- [Assignment]: Tally the lines of the records that contain the string "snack", then give the total and nothing more.
--------
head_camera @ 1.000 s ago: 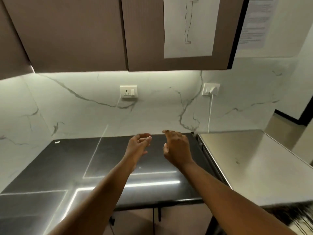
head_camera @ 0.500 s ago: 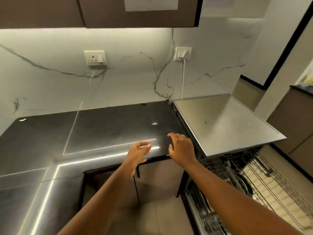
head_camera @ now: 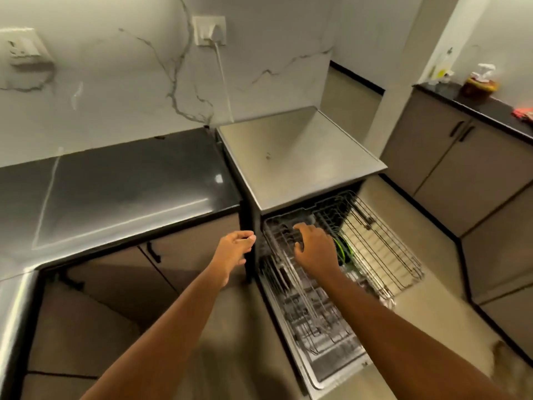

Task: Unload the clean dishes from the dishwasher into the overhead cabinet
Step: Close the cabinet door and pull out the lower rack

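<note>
The dishwasher (head_camera: 300, 157) stands open at the right of the black counter, its door folded down and a wire rack (head_camera: 380, 243) pulled out. A dark dish with a green rim (head_camera: 344, 251) stands upright in the rack. My right hand (head_camera: 315, 246) hovers over the rack's left side, just left of that dish, fingers spread and holding nothing. My left hand (head_camera: 233, 249) is held in front of the dishwasher's left edge, fingers loosely curled and empty. The overhead cabinet is out of view.
A black counter (head_camera: 115, 186) runs along the left with brown cabinets (head_camera: 121, 284) below. A wall socket with a plugged white cable (head_camera: 212, 33) sits above the dishwasher. A second counter (head_camera: 490, 111) with bottles stands at the far right. Open floor lies right of the rack.
The view has swung down and right from the overhead cabinets to the open dishwasher. Both hands have come down from counter height, the right one over the rack.
</note>
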`<act>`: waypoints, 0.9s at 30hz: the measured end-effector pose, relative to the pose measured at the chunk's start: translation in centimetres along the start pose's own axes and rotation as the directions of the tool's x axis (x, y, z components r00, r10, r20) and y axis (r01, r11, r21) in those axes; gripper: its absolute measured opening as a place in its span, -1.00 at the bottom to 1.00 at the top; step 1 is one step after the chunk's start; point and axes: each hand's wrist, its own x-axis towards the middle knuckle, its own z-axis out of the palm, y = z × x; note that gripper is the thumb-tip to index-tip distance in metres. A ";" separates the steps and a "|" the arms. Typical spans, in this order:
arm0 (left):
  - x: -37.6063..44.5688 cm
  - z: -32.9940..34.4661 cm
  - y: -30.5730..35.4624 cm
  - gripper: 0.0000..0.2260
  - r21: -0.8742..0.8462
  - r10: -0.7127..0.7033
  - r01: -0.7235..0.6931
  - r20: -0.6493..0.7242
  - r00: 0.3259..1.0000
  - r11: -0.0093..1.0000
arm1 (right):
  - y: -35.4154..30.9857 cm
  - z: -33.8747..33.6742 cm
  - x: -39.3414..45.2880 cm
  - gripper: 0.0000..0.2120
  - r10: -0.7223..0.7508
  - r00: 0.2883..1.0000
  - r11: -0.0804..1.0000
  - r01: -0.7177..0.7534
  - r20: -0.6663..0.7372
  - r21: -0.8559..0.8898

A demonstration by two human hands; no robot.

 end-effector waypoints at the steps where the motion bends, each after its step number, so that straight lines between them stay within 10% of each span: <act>1: -0.2 1.9 -0.5 -0.82 0.012 -0.018 0.018 0.008 1.000 1.000 | 1.9 -0.2 -1.0 -0.58 0.018 1.000 1.000 -0.018 0.001 0.008; 15: -2.4 20.2 -8.1 -0.73 0.162 -0.244 0.219 0.160 0.956 0.962 | 19.0 0.2 -12.1 -0.60 0.393 0.905 0.907 -0.411 0.164 0.095; 27: 1.3 28.1 -15.7 -0.78 0.271 -0.538 0.471 0.290 0.791 0.839 | 28.3 6.4 -12.5 -0.57 0.759 0.486 0.349 -0.865 0.432 0.360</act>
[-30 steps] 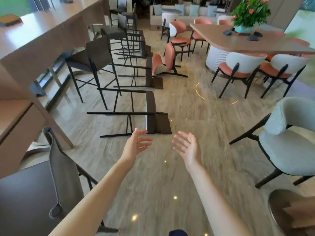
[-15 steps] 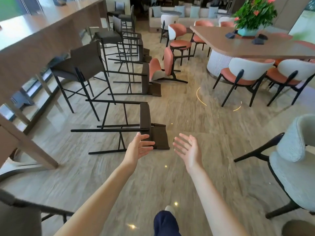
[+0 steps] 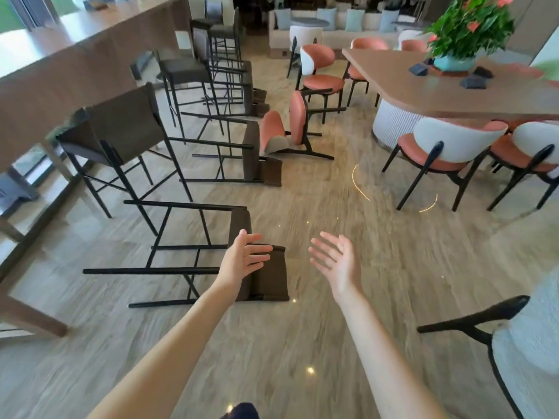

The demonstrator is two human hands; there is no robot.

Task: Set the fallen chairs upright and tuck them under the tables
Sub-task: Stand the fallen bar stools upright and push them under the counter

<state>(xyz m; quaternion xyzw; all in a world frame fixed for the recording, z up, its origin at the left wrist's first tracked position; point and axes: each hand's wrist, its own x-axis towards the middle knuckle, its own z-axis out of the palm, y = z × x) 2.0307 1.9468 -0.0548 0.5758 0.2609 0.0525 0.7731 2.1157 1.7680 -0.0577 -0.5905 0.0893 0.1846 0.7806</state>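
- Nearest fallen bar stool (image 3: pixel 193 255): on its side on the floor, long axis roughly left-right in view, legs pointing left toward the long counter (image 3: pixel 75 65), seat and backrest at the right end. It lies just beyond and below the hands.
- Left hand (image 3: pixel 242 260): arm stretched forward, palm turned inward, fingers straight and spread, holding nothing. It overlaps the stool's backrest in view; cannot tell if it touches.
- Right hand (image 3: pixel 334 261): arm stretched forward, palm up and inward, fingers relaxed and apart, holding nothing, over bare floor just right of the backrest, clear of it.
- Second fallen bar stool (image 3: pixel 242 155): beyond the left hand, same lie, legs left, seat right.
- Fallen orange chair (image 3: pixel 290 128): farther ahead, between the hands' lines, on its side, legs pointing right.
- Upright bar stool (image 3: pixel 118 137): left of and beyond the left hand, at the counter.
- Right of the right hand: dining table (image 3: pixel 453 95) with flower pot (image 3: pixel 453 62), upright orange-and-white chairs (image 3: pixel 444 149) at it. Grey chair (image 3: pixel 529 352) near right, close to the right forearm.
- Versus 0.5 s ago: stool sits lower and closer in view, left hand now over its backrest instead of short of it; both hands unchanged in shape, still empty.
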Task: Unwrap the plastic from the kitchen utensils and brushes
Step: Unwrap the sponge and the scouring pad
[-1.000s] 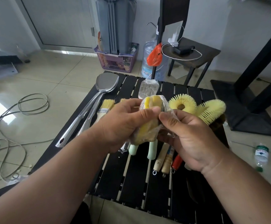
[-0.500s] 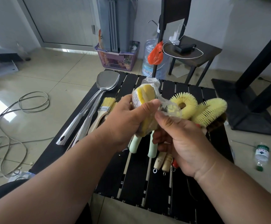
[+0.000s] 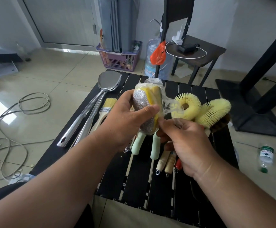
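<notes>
step: we're mid-peel on the sponge scrubbers [image 3: 148,111], frame centre, held above the black slatted table [image 3: 189,175]; plastic wrap [image 3: 170,106] loosened off the right side
left hand [image 3: 125,122]: fingers and thumb clamped round the scrubber heads
right hand [image 3: 188,139]: fingertips pinching the wrap's loose edge
next: likely pull wrap right and clear of the heads
vs 0.5 s ago: silver mesh face more exposed, right hand lower
rest: yellow ring brushes [image 3: 199,109] right of centre, metal spatula [image 3: 101,96] upper left

Two long steel spatulas [image 3: 91,111]; two plastic-wrapped sponge scrubbers with mint-green handles [image 3: 146,111]; two yellow looped bristle brushes [image 3: 199,111]; one flat wooden-handled paintbrush [image 3: 106,109]; three handle ends with metal eyelets [image 3: 166,161]; two hands.
</notes>
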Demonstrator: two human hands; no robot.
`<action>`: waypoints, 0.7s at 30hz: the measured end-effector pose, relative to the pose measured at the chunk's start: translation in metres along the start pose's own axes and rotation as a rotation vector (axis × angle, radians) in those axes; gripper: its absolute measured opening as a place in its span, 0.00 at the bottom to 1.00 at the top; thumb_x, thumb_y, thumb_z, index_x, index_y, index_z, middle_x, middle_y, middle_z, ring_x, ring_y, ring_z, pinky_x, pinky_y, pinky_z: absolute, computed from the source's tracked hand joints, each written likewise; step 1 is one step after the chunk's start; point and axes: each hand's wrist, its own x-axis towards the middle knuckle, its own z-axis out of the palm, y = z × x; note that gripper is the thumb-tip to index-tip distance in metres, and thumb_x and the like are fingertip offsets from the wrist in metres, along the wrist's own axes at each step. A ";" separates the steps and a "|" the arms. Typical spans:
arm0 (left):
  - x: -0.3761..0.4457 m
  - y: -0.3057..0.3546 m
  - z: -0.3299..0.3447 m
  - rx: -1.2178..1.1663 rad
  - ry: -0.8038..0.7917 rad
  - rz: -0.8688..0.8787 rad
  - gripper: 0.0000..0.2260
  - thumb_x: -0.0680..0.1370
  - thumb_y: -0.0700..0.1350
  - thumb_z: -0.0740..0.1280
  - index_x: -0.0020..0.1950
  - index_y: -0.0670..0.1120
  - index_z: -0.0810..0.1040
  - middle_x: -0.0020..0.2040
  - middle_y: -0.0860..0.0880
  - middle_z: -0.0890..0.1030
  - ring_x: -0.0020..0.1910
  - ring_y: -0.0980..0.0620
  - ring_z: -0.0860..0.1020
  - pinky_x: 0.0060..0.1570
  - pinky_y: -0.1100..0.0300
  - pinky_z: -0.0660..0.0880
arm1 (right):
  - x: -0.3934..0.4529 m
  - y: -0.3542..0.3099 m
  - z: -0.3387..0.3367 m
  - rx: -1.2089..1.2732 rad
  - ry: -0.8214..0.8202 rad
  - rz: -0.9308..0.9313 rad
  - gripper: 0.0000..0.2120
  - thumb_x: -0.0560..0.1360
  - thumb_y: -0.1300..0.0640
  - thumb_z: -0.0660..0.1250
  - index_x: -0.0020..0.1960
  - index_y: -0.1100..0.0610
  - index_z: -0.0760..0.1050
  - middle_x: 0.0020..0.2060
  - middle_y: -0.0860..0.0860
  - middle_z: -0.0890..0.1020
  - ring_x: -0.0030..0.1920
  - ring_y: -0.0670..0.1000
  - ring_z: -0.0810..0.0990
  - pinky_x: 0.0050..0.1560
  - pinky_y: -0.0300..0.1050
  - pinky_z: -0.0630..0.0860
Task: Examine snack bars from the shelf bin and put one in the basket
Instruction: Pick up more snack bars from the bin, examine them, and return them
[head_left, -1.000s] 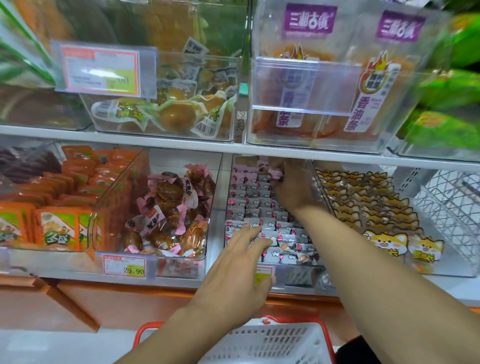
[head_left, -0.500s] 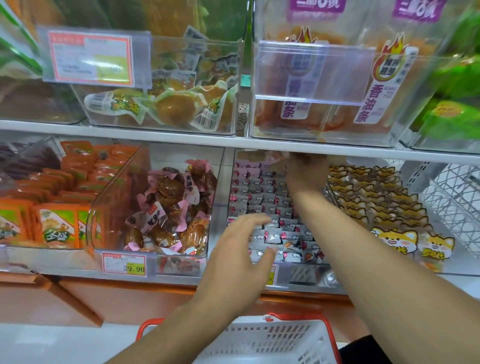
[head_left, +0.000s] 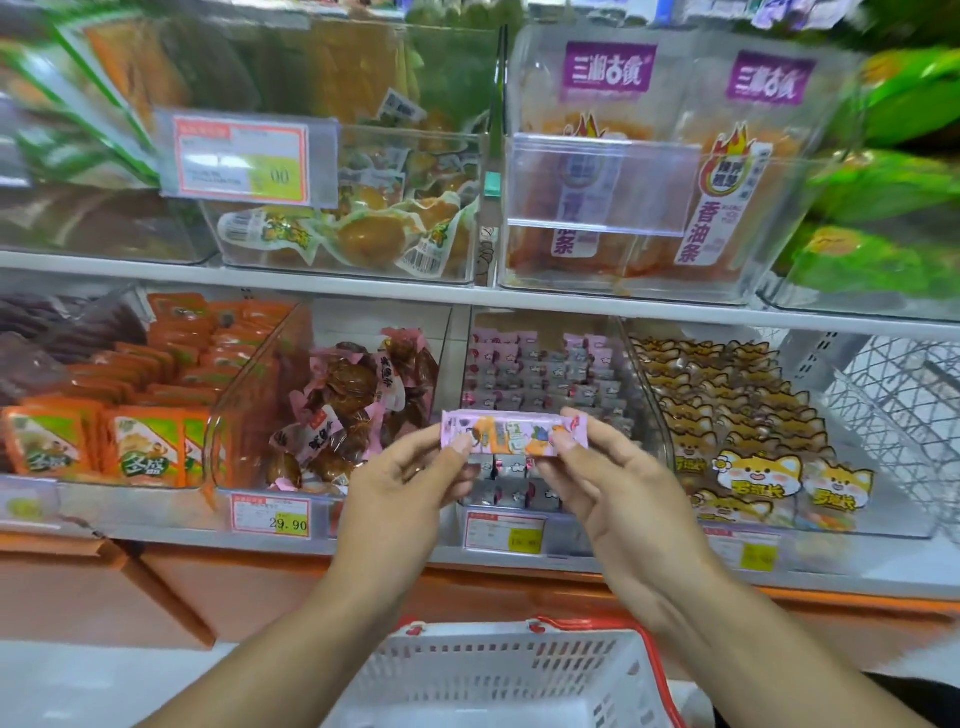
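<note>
1. Nearest, at 6 o'clock, the basket (head_left: 498, 670) hangs low in view, white mesh with red handles. What shows of its inside holds no bar, so the drop is not yet done.
2. Above it, the left hand (head_left: 400, 499) pinches the left end of a bar (head_left: 514, 434), thumb on the front face of the wrapper.
3. The right hand (head_left: 618, 483) pinches the right end the same way, so each grip is closed on the bar, which lies level between them.
4. The bar is pink with orange print, held in front of the bin (head_left: 540, 384), clear of the packs in it.
5. Behind, at 12 o'clock, the bin holds rows of small pink and grey packs on the lower shelf (head_left: 363, 293).
6. By my reading, one bar is out and under examination. Left to do: finish looking it over, perhaps check others, then lower one toward 6 o'clock into the basket.
</note>
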 end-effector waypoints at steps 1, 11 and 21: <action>0.000 -0.001 -0.001 -0.004 0.003 0.001 0.09 0.75 0.47 0.73 0.54 0.50 0.86 0.46 0.48 0.87 0.46 0.51 0.85 0.47 0.62 0.81 | 0.000 0.000 -0.002 0.044 0.001 0.018 0.14 0.76 0.64 0.70 0.61 0.59 0.80 0.51 0.55 0.87 0.53 0.51 0.86 0.52 0.40 0.83; 0.011 0.002 -0.003 -0.310 -0.119 -0.118 0.19 0.64 0.53 0.75 0.48 0.41 0.79 0.51 0.40 0.86 0.47 0.49 0.85 0.45 0.62 0.81 | 0.012 -0.009 -0.016 0.116 -0.061 0.101 0.09 0.67 0.59 0.75 0.45 0.58 0.78 0.46 0.56 0.87 0.47 0.52 0.87 0.46 0.42 0.84; 0.014 -0.001 -0.002 -0.284 -0.049 -0.056 0.07 0.70 0.49 0.71 0.37 0.48 0.77 0.46 0.43 0.86 0.45 0.50 0.85 0.43 0.63 0.81 | 0.024 -0.013 -0.021 0.059 -0.047 0.069 0.13 0.72 0.57 0.73 0.54 0.62 0.80 0.48 0.58 0.87 0.47 0.52 0.87 0.45 0.42 0.83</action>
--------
- [Response to the task]: 2